The space given to them might better have been given even to original poetry. This was sometimes accepted, but was not invited; though our sixth page commonly began with verse of some kind. Then came more prose selections, but never at any time accounts of murder or violent crimes, which the editor abominated in themselves and believed thoroughly corrupting. Advertisements of various kinds filled out the sheet, which was simple and quiet in typography, wholly without the hand-bill display which now renders nearly all newspapers repulsive to the eye. I am rather proud, in my quality of printer, that this was the style which I established; and we maintained it against all advertisers, who then as now wished to out-shriek one another in large type and ugly woodcuts.
It was by no means easy to hold a firm hand with the “live business men” of our village and country, who came out twice a year with the spring and fall announcements of their fresh stocks of goods, which they had personally visited New York to lay in; but one of the moral advantages of an enterprise so modest as ours was that the counting-room and the editorial-room were united under the same head, and this head was the editor’s. After all, I think we lost nothing by the bold stand we made in behalf of good taste, and at any rate we risked it when we had not the courage to cut off our delinquent subscribers.
We had business advertising from all the villages in the county, for the paper had a large circle of readers in each, and a certain authority, in virtue of representing the county-seat. But a great deal of our advertising was of patent medicines, as the advertising still is in the country papers. It was very profitable, and so was the legal advertising, when we could get the money for it. The money had to come by order of court, and about half the time the order of court failed to include the costs of advertising. Then we did not get it, and we never got it, though we were always glad to get the legal advertising on the chance of getting the pay. It was not official, but was made up of the lawyers’ notices to defendants of the suits brought against them. If it had all been paid for, I am not sure that we should now be in a position to complain of the ingratitude of the working-classes, or prepared to discuss, from a vantage of personal experience, the duty of vast wealth to the community; but still we should have been better off for that money, as well as the money we lost by a large and loyal list of delinquent subscribers.
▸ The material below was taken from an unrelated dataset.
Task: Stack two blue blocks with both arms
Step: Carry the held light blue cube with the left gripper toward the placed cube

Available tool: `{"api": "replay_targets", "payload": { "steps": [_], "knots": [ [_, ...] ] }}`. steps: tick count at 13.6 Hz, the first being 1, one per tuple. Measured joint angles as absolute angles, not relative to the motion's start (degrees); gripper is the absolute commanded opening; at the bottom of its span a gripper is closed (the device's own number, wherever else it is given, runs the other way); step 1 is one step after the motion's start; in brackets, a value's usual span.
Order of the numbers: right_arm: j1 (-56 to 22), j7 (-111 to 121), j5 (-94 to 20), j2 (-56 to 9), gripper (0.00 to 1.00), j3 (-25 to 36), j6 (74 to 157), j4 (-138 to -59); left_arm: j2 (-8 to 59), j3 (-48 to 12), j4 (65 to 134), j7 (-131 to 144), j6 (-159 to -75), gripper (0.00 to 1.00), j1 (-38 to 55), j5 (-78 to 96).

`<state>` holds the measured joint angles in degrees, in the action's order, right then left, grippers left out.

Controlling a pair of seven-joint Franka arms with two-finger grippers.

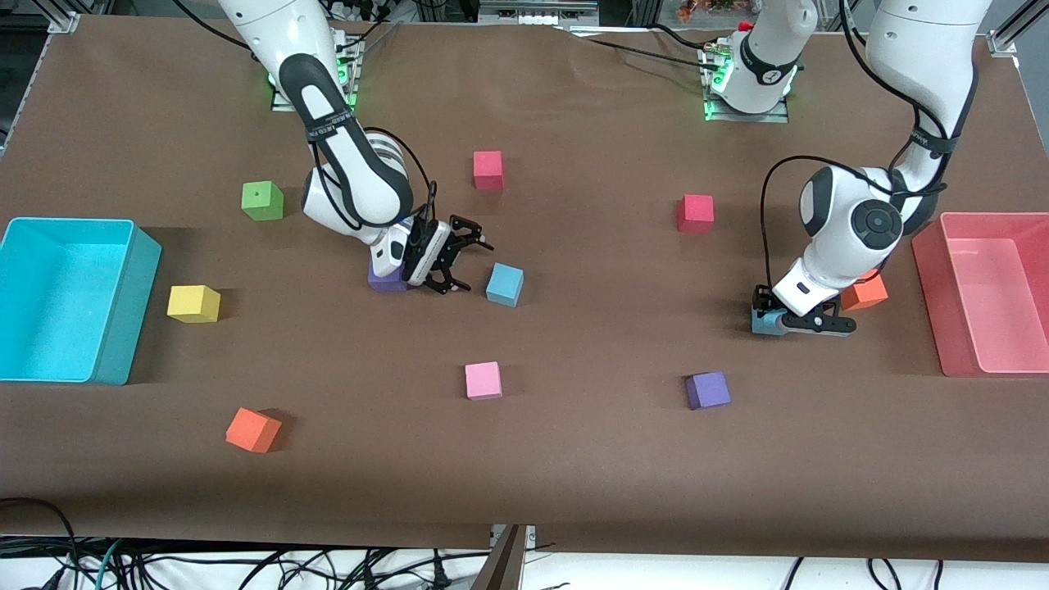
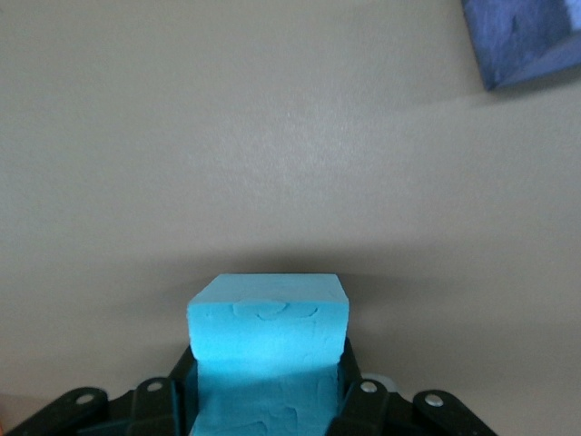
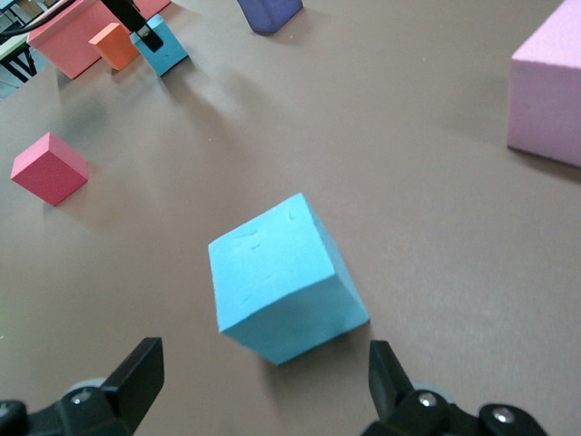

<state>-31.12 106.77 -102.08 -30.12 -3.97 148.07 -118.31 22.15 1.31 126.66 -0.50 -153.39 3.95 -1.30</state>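
One sky-blue block [image 1: 504, 284] sits on the table near the middle; in the right wrist view [image 3: 281, 277] it lies just ahead of the fingers, untouched. My right gripper [image 1: 469, 260] [image 3: 263, 381] is open, low over the table beside this block. The second blue block [image 1: 762, 324] [image 2: 268, 331] is clamped between the fingers of my left gripper [image 1: 774, 316] [image 2: 268, 372], low at the table surface toward the left arm's end. The right wrist view also shows this held block [image 3: 163, 50] farther off.
A purple block [image 1: 385, 279] lies under my right wrist. An orange block [image 1: 865, 291] and a pink bin [image 1: 959, 295] are beside my left gripper. A pink block [image 1: 483, 380], a purple one [image 1: 707, 390], two red ones [image 1: 488, 170] [image 1: 695, 213] and a cyan bin [image 1: 131, 311] stand around.
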Motion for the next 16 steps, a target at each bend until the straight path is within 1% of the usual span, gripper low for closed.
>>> {"api": "replay_targets", "payload": {
  "steps": [1,2,5,7,10,13,16],
  "knots": [
    [-31.15,107.19,-101.94,-30.57,1.00,-4.00,148.29,-117.74,21.60,1.30,126.08,-0.50,-153.02,0.00,3.96,-1.30],
    [-31.17,107.65,-101.81,-30.88,1.00,-4.01,148.59,-117.41,20.44,1.26,125.16,-0.49,-150.93,0.00,3.96,-1.30],
    [-31.18,109.04,-100.79,-31.21,1.00,-4.06,149.03,-117.27,15.41,-0.51,119.69,0.37,-137.40,0.00,4.22,1.02],
    [-31.22,109.20,-100.42,-31.24,1.00,-4.08,149.15,-117.27,13.05,-1.74,115.61,2.58,-129.62,0.00,6.15,4.28],
    [-31.27,109.84,-100.31,-31.36,1.00,-4.10,149.21,-117.26,12.56,-3.65,108.39,13.46,-120.76,0.00,11.93,4.91],
    [-31.28,110.28,-100.30,-31.51,1.00,-4.11,149.26,-117.26,14.39,-5.84,104.09,26.04,-119.13,0.00,19.46,4.94],
    [-31.29,111.08,-100.30,-31.70,1.00,-4.13,149.29,-117.25,20.05,-6.09,98.37,36.59,-119.20,0.00,27.34,4.97]
  ]
}}
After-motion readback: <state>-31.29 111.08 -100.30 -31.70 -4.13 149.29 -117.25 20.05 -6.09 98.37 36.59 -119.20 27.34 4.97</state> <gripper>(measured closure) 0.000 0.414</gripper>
From time to time there were stirring appeals to these adherents in the editorial columns, which did not stir them, and again the most flattering offers to take any kind of produce in payment of subscription. Sometimes my brother boldly tracked the delinquents to their lairs. In most cases I fancy they escaped whatever arts he used to take them; many died peacefully in their beds afterward, and their debts follow them to this day. Still, he must now and then have got money from them, and I am sure he did get different kinds of “trade.” Once, I remember, he brought back in the tail of his wagon a young pig, a pig so very young that my father pronounced it “merely an organization.” Whether it had been wrought to frenzy or not by the strange experiences of its journey, I cannot say, but as soon as it was set down on the ground it began to run madly, and it kept on running till it fell down and perished miserably. It had been taken for a year’s subscription, and it was quite as if we had lost a delinquent subscriber.